Some of our concerns for the specific programs that serve people living with HIV and hepatitis C include:
- ADAP negotiates through the ADAP Crisis Team, coordinated by the National Association of State and Territorial AIDS Directors (NASTAD) for all ADAPs in the country. The ADAP Crisis Team achieves extremely generous supplemental rebates on HIV/AIDS drugs and hepatitis C drugs and prices for those drugs would like comply with the intent of this initiative if a reference price could be determined. However, California’s ADAP has about 200 drugs that are not HIV/AIDS or hepatitis treatments but rather treat co-morbidities and/or side effects of treatment, including mental health drugs and diabetes. These other drugs represent a fraction of ADAP’s overall costs, but because ADAP does not have negotiators in California, it is unlikely that the program would be able to get a low reference price on the non-HIV and non-HCV drugs.

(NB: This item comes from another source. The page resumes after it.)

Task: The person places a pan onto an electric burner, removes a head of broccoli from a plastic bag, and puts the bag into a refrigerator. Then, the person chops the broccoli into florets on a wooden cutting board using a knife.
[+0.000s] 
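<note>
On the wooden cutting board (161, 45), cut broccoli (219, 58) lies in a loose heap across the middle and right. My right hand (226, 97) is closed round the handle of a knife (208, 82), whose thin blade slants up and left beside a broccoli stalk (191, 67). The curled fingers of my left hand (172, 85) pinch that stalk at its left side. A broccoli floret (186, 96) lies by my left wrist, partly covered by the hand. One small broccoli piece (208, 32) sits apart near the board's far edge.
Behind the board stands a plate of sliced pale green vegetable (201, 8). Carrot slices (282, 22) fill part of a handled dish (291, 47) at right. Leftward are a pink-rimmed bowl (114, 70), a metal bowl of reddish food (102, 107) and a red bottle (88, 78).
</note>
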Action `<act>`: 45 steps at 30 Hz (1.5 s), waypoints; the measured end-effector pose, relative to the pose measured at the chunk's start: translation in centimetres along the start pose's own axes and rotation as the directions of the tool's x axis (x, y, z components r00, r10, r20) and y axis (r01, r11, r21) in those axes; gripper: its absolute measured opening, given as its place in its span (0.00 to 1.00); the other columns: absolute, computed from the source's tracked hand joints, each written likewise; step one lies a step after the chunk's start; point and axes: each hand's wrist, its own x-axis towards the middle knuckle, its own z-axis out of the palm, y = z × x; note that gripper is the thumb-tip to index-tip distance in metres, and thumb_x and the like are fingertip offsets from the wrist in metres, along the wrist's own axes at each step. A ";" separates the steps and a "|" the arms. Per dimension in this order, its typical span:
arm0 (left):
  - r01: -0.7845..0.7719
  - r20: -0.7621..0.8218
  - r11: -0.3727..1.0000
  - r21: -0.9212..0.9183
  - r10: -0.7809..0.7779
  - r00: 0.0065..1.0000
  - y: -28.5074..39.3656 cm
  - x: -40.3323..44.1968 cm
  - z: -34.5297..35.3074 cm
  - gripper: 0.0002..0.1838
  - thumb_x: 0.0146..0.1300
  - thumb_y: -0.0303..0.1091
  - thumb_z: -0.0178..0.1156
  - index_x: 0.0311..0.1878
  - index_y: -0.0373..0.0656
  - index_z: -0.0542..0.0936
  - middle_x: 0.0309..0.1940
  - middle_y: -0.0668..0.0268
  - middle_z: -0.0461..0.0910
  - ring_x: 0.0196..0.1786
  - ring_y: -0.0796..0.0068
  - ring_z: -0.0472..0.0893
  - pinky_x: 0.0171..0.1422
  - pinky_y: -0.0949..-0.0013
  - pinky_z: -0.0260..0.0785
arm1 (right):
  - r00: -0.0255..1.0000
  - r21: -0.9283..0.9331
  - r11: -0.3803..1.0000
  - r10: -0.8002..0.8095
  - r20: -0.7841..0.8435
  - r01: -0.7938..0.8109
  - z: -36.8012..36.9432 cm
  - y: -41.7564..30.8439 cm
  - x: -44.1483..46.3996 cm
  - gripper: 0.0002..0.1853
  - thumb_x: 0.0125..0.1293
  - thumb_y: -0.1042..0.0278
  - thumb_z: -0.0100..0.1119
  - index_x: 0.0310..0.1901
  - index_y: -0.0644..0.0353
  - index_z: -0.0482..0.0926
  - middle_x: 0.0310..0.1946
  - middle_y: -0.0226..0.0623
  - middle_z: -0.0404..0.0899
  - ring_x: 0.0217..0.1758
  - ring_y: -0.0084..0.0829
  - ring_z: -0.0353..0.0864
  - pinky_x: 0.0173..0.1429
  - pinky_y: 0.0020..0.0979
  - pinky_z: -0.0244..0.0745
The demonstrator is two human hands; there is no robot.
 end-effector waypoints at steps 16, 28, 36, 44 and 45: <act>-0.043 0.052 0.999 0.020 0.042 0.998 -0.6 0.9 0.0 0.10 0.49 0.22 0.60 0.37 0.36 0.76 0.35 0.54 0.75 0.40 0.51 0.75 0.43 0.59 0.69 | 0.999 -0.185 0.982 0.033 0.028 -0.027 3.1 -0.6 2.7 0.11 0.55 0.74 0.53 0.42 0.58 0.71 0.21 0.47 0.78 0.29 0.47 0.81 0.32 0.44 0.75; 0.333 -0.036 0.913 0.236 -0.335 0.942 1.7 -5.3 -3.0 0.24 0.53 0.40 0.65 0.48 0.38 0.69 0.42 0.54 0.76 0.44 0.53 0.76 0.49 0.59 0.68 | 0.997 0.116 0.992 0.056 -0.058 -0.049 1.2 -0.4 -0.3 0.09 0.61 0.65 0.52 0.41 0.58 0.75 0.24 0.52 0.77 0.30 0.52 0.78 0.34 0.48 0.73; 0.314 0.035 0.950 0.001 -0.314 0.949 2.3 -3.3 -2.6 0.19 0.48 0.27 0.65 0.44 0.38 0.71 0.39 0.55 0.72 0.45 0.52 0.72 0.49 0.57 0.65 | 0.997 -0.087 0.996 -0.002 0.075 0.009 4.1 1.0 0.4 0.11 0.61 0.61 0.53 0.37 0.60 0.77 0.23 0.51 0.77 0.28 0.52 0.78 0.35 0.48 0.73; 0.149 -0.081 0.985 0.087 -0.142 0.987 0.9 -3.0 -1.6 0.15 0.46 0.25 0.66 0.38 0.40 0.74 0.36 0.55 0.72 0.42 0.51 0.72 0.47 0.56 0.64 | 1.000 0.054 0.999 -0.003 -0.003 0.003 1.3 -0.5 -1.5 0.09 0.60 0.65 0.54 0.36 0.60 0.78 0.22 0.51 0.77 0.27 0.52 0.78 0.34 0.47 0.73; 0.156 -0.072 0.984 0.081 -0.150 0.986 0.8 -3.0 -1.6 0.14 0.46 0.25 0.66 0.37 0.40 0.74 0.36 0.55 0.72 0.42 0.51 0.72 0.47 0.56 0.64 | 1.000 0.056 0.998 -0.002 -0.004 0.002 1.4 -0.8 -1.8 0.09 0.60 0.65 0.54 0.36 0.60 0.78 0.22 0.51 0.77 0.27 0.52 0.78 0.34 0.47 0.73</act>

If these drugs were removed from the ADAP formulary, people with HIV and those co-infected with HCV could lose access to the drugs that treat all of their other conditions. In the case of the mental health drugs in particular, this could also have a serious effect on their ability to adhere to HIV treatment and remain stably housed.
- With the exception of three Medi-Cal managed care plans (including the AIDS Healthcare Foundation), HIV/AIDS drugs are one of a limited number of drug classes that are carved out of Medi-Cal managed care and are instead covered through Medi-Cal fee for service. As a result, the bulk of the HIV/AIDS drugs provided by Medi-Cal would be subject to the provisions in this initiative. While it is true that Medi-Cal is required by state and federal law to deliver medically necessary drugs, if Medi-Cal is unable to meet a reference price, and therefore not able to enter into a supplemental rebate contract, the program may be forced to require a prior authorization or some other utilization management mechanism in order to manage the costs of HIV/AIDS drugs, particularly the newer and more expensive drugs. Any type of utilization management practice can be extremely burdensome on providers, particularly those in a busy clinic, and can impede timely access to treatment for vulnerable patients.
- The prison system is not known for its ability to negotiate drug prices for the health of those incarcerated. Although we believe that HIV and hepatitis C care and treatment has improved in the California prison system, there are few people working in this area and we don’t have reliable data. If the prison system was unable to meet drug reference prices, it is unclear what would happen with health care for those in need of treatment in the system.